Nos jornais de domingo (21/7), chamam atenção reportagens sobre um dos temas que ganharam a agenda pública depois das manifestações de rua que paralisaram grandes cidades brasileiras no mês de junho. O Estado de S. Paulo relata o interesse de médicos espanhóis em vir trabalhar no Brasil, enquanto médicos brasileiros que vivem no exterior pensam em voltar para casa. Já a Folha de S. Paulo foi à periferia da capital paulista constatar que, mesmo com salários melhores, as regiões mais distantes do centro da cidade são as que mais perderam médicos nos últimos quatro anos.
Na reportagem do Estadão, ficamos sabendo que, entre os 11,7 mil médicos que já se inscreveram no programa de incentivo do governo federal, 2,3 mil se diplomaram fora do Brasil, mas só 915 deles são estrangeiros. A maioria dos profissionais com diploma no exterior que se interessam em trabalhar no Brasil são brasileiros mesmo, que estudaram fora e por lá ficaram. Segundo o jornal, eles estão entusiasmados com a possibilidade de ganhar mais, ter o diploma validado e viver no Brasil. Em outro texto, o Estado fala sobre a disposição de médicos espanhóis de aceitar a proposta do governo brasileiro, para fugir da instabilidade econômica e social no seu país.
Na Folha, um infográfico mostra que, dos oito distritos da capital paulista que mais perderam médicos, seis ficam a mais de 20 quilômetros do centro. Isso significa que a falta de profissionais é proporcionalmente maior quanto mais distante dos bairros onde há melhor qualidade de vida. Há, portanto, uma escolha preferencial dos médicos por ocupar postos da rede pública mais próximos de suas residências. Na mesma página há outro quadro, mostrando que, além de sofrer com a falta de profissionais, os bairros mais distantes do centro são os lugares onde o número de médicos diminuiu mais entre 2009 e 2013.
A reportagem da Folha é complementada por entrevistas e relatos, nos quais aparece uma rotina desumana imposta a pessoas que precisam dos serviços de saúde nos bairros periféricos. A situação afeta principalmente crianças e idosos, e é agravada pela carência de transporte público, quando os pacientes são obrigados a se deslocar em busca de atendimento específico.
Emergência social
Nesta segunda-feira (22/7), a imprensa traz a notícia de que o Conselho Federal de Medicina ingressou com uma ação civil pública na Justiça Federal, pedindo a suspensão do projeto Mais Médicos. A justificativa se concentra na contratação de médicos diplomados no exterior sem a revalidação do diploma e sem comprovação de domínio da língua portuguesa.

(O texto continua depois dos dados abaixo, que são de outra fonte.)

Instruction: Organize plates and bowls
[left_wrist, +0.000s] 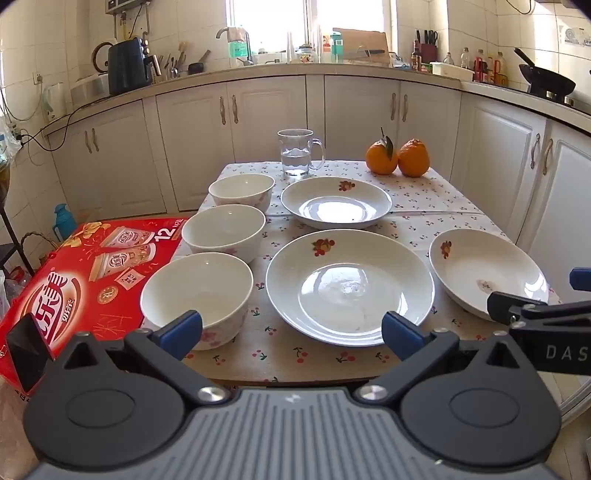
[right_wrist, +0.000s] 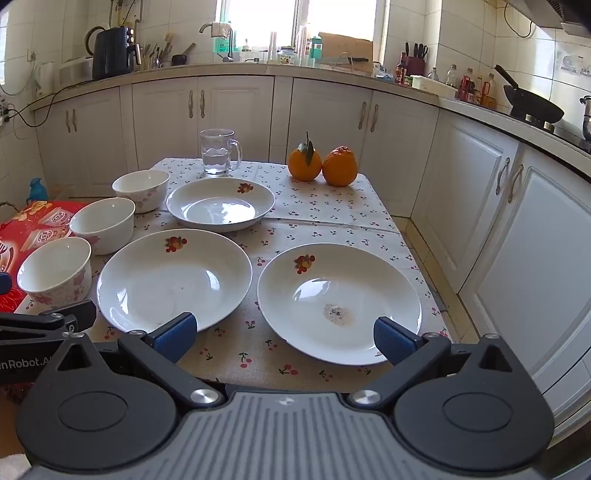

O texto basicamente igual, publicado pelos três principais jornais de circulação nacional, indica que a fonte é o mesmo press release distribuído pela entidade, que também divulga em seu site sua disposição de romper unilateralmente as relações com o governo federal, retirando-se de todas as comissões, câmaras e grupos de trabalho junto aos Ministérios da Saúde e da Educação.
A instituição que representa os médicos brasileiros admite ter participado de discussões, desde 2011, sobre a necessidade de internalizar um grande número de profissionais onde eles fazem falta, e acusa o governo de haver tomado decisões de forma unilateral e autoritária. No entanto, a iniciativa de romper o diálogo, retirando-se dos órgãos consultivos, pode isolar a entidade, num contexto em que a falta de médicos impõe medidas emergenciais.
Além disso, os jornais esclarecem que os médicos que vierem do exterior deverão passar por três semanas de capacitação, com uma carga mínima de 120 horas, para se familiarizar com regras brasileiras para o setor e com a nomenclatura associada às doenças mais comuns.
O Conselho Federal de Medicina afirma que a Medida Provisória que criou o programa Mais Médicos não é urgente e pede que ela seja suspensa pelo Judiciário. A leitura dos jornais indica que a imprensa faz restrições a alguns aspectos do projeto, mas considera que a falta de médicos é uma emergência social.
Pode-se afirmar que a área da saúde é uma das grandes causas de descontentamento dos brasileiros, tanto daqueles que vivem onde não há médicos, quanto daqueles que contam com um sistema privado de seguridade, no qual o trabalho do médico geralmente se resume a uma conversa de dois minutos e um olhar transversal sobre exames clínicos.
Resta saber o que dirá a Justiça.
Claramente, essa crise é mais um episódio do confronto entre a sociedade e as instituições que se consolidaram durante o processo de redemocratização do Brasil. O interesse corporativo é saudável até o ponto em que, na defesa do melhor para os seus, esquece o que é essencial para a maioria.